CVE-2026-1678: DNS Parser Overflow in Zephyr
- 6 minsCVE-2026-1678 - DNS Parser Overflow in Zephyr
CVE-2026-1678 / GHSA-536f-h63g-hj42 is a critical out-of-bounds write in Zephyr’s DNS name parser, dns_unpack_name(), affecting versions <= 4.3 with a 9.4 CVSS score.
Before I go into the details, I want to shout out the Zephyr security team. They were hands down the best team I have worked with on a vulnerability disclosure. I submitted the report, they confirmed and fixed it within days, and published the advisory after the embargo. The whole process was clean and simple from start to finish.
Why I looked at the DNS parsers
Anywhere code translates between two different formats is a good place to look for memory safety bugs. DNS parsers are a great example of this. Over the wire a name like www.apple.com is not stored as a dot-separated string. The name is split into chunks, each prefixed with a single byte that tells you how many bytes that chunk is, and the whole thing ends with a zero byte. Each chunk can be at most 63 bytes, the full name can be 255 bytes, and a classic UDP message can be up to 512 bytes. The parser has to take that and turn it into a normal C string with dots and a null terminator. Those two formats count space differently, and that mismatch is where things tend to break.

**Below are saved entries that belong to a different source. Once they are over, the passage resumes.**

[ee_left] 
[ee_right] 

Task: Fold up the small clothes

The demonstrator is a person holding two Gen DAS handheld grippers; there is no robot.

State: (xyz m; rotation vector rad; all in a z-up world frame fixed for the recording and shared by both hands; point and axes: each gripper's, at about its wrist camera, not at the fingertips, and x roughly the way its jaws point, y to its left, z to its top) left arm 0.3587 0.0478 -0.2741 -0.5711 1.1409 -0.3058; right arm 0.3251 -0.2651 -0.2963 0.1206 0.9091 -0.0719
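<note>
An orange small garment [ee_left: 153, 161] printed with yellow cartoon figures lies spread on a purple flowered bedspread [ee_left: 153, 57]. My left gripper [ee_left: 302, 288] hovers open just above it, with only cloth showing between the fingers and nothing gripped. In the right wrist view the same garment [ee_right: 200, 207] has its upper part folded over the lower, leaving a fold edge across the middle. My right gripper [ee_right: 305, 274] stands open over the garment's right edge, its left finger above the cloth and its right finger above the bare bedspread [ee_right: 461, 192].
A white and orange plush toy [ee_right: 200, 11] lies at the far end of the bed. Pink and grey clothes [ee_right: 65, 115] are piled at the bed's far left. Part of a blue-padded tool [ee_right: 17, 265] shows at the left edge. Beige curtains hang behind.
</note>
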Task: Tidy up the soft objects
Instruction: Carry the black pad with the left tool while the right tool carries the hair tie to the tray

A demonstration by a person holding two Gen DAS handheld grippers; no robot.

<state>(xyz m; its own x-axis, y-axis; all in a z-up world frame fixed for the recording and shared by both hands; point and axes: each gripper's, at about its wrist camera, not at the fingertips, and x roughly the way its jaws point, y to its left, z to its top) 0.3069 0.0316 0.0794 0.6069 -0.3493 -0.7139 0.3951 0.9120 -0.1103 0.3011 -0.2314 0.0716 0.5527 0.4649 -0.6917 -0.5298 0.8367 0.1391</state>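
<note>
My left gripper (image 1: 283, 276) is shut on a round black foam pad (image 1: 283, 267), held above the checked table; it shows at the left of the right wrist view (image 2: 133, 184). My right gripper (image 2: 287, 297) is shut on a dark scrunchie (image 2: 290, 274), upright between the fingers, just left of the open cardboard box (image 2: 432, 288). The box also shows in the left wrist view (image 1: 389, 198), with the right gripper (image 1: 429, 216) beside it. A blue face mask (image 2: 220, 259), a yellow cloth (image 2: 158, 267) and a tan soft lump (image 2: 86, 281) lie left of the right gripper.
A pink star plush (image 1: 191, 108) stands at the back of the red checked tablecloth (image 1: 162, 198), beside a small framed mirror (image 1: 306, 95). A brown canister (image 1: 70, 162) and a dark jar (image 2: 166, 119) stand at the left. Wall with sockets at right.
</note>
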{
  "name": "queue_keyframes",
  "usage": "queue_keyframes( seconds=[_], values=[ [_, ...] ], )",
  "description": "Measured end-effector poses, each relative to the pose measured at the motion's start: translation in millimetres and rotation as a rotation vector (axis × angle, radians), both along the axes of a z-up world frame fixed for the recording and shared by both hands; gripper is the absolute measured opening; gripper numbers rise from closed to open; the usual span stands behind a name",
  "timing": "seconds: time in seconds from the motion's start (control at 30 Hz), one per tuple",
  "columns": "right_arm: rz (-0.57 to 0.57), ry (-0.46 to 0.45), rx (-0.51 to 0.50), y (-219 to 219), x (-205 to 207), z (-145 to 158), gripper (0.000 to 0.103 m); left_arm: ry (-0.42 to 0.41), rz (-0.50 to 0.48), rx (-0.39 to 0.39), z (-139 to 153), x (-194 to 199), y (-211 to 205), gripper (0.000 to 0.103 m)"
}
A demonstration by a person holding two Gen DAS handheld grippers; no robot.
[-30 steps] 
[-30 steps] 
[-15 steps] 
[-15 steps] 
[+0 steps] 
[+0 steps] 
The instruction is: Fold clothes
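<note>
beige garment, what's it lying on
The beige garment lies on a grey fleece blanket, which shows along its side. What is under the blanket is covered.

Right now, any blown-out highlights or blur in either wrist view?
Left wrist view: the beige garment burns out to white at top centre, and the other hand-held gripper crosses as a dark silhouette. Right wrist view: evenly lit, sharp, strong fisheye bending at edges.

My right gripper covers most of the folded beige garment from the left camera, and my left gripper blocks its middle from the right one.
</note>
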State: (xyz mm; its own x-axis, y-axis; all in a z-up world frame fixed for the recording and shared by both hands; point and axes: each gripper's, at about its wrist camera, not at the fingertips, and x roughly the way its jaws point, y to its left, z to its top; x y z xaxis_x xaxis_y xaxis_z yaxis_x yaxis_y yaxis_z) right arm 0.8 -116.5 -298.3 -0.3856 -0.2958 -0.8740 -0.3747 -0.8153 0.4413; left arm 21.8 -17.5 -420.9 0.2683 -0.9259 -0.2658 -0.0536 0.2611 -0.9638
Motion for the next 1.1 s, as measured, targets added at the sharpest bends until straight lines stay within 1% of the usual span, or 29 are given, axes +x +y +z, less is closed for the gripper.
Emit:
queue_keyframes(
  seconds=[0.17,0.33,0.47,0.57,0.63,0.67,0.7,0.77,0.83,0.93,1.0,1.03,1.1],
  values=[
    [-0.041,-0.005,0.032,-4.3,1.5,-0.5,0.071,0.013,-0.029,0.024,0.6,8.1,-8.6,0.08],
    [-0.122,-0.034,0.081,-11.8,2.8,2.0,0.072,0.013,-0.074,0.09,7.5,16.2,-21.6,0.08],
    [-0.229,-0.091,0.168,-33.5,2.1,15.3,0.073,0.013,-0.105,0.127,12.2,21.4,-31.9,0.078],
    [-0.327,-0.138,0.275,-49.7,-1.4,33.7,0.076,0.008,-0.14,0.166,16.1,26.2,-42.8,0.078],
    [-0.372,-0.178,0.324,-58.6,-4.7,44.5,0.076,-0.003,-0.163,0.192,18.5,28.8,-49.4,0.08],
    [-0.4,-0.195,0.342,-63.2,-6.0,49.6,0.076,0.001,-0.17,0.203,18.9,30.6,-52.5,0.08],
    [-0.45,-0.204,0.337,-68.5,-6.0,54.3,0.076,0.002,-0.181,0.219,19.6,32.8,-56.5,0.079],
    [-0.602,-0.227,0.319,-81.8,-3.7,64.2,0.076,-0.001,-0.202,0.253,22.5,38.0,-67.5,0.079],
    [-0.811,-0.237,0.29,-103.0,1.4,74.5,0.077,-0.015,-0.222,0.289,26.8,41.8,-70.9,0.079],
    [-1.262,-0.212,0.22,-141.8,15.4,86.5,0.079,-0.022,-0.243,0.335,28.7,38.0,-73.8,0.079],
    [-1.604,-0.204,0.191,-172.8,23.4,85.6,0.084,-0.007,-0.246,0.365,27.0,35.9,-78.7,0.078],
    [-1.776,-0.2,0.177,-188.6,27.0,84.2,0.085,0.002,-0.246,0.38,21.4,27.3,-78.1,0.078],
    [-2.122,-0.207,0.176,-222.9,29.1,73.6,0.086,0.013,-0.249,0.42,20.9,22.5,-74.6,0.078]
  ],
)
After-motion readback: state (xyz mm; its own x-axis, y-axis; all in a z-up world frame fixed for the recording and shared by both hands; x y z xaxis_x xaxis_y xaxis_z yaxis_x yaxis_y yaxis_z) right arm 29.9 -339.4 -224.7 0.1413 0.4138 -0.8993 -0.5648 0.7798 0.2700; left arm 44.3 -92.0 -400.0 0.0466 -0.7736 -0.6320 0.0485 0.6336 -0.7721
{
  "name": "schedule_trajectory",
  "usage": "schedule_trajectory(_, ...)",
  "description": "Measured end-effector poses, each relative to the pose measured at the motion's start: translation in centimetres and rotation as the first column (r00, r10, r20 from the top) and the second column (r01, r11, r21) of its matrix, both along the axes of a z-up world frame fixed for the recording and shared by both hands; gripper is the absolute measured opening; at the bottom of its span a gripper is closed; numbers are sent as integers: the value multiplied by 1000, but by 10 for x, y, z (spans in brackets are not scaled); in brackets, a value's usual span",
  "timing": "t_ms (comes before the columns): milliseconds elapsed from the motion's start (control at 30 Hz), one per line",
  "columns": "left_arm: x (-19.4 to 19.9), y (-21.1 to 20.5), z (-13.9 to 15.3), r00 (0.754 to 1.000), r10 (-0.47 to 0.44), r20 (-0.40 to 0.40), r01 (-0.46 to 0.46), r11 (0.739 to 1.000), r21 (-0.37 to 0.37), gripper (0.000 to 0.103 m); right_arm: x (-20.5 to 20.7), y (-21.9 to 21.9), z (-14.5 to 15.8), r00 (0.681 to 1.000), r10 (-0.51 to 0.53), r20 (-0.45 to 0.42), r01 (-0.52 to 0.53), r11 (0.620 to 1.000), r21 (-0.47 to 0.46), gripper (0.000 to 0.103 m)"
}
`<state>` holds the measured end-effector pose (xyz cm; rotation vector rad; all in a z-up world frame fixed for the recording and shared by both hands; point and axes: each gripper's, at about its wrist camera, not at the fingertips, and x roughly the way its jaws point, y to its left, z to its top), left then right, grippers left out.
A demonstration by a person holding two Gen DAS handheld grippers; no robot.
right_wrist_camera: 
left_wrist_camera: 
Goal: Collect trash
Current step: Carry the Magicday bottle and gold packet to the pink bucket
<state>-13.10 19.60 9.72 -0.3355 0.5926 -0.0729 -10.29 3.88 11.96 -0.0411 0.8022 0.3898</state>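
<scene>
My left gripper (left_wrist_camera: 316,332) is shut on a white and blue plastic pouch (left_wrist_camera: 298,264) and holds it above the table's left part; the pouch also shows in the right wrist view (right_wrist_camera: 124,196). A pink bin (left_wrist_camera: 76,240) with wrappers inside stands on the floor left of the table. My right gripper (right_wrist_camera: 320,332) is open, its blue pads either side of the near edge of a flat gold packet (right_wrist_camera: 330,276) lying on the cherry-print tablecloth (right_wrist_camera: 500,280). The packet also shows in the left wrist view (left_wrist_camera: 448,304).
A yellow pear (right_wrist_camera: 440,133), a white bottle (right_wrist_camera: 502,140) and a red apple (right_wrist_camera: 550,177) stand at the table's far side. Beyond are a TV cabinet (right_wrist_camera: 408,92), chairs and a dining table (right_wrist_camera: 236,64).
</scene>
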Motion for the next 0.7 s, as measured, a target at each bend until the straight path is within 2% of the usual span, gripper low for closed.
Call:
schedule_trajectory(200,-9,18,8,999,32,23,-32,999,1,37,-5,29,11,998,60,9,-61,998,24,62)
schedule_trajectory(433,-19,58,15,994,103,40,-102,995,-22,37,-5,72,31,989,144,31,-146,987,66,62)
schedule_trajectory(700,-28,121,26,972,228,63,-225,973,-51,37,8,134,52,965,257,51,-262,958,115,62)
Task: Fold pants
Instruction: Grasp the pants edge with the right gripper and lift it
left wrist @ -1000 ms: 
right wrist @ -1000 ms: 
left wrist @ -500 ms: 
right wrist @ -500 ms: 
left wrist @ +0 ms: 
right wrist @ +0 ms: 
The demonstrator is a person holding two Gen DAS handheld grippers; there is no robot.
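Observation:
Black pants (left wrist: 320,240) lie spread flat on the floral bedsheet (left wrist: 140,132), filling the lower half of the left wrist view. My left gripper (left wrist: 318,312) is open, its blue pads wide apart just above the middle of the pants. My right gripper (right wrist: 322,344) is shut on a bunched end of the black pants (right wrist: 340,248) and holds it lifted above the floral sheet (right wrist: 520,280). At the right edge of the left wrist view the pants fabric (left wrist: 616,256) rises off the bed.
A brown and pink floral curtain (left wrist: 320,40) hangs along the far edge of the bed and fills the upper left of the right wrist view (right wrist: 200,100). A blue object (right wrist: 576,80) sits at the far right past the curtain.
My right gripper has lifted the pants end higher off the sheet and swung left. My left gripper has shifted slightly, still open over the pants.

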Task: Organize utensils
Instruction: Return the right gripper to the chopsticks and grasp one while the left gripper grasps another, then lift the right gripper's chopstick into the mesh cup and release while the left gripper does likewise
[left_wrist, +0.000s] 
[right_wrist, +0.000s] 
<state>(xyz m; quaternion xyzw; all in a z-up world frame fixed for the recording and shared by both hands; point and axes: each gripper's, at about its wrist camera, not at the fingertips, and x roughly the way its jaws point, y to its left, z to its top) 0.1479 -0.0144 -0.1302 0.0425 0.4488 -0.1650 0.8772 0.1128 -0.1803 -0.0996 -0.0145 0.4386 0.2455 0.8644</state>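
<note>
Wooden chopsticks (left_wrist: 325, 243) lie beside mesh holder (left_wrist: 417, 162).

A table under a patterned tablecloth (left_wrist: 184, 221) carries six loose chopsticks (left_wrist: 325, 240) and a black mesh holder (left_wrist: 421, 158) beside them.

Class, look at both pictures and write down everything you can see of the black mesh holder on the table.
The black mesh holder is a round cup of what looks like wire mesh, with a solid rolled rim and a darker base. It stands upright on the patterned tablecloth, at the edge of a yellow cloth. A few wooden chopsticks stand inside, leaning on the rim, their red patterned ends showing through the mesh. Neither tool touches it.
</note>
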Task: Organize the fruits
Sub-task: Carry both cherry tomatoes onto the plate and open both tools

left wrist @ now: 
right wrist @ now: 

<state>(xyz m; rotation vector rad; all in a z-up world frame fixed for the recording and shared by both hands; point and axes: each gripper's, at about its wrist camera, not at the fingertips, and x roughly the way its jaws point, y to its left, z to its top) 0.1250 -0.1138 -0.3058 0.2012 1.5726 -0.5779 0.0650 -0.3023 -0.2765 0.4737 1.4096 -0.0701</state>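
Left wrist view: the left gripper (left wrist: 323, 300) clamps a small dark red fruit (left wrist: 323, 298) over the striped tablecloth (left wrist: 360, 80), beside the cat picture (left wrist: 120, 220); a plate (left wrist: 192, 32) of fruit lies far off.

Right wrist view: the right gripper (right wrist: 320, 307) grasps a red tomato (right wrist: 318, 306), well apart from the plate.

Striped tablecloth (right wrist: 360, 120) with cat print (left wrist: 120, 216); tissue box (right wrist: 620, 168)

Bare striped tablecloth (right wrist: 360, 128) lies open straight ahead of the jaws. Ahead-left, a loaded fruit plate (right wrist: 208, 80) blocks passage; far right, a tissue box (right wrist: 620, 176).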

That is what drew me to dns_unpack_name(). The issue I found explains the problem pretty plainly: very long queries could overflow the result buffer because of an incorrect bounds check. What caught my attention was that this was not a case of “there was no check.” There was one. The function grabbed the remaining buffer space once at the top, kept reusing that value while it appended labels, and then wrote the final null terminator without checking again. The buffer was filling up the whole time, but the check never knew.
The vulnerable code
Here is the actual code from subsys/net/lib/dns/dns_pack.c before the fix. I trimmed the compression pointer handling to keep the focus on the overflow path:
int dns_unpack_name(const uint8_t *msg, int maxlen, const uint8_t *src,
struct net_buf *buf, const uint8_t **eol)
{
int dest_size = net_buf_tailroom(buf); // captured ONCE here
...
while ((val = *curr_src++)) {
...
} else {
label_len = val;
if (label_len > 63) {
return -EMSGSIZE;
}
// this check uses dest_size, which never updates
if (((buf->data + label_len + 1) >=
(buf->data + dest_size)) ||
((curr_src + label_len) >= (msg + maxlen))) {
return -EMSGSIZE;
}
// but these calls keep growing buf->len
if (buf->len > 0) {
net_buf_add_u8(buf, '.');
}
net_buf_add_mem(buf, curr_src, label_len);
curr_src += label_len;
}
}
buf->data[buf->len] = '\0'; // no bounds check at all
...
}
At first glance, this feels safe (without the comments saying that its wrong :)). There is a length check, and the code is clearly trying to reject oversized input. But dest_size is frozen at its initial value while the buffer keeps filling up. Every dot and every label makes the real free space smaller, but the check never notices. Think of it like measuring the empty space on a bookshelf once, then continuing to add books while still trusting that first measurement.
Triggering the overflow
The spec stops each label from being larger than 63 bytes, so that is naturally what you throw at it. If you pack five 63-byte labels into a DNS message, it still fits within the 512-byte message limit. But once the parser expands those into a dotted string, you blow right by the default 255-byte destination buffer. Depending on how many labels you use, you can overflow by anywhere from 65 to 200 bytes.
Assertions
Zephyr has a config option called CONFIG_ASSERT, and when it is off, which is the default for production builds, all assertion checks get compiled away entirely. The net_buf append helpers that this function uses rely only on assertions for bounds protection. So when assertions are off, those helpers just write wherever you tell them to, no questions asked.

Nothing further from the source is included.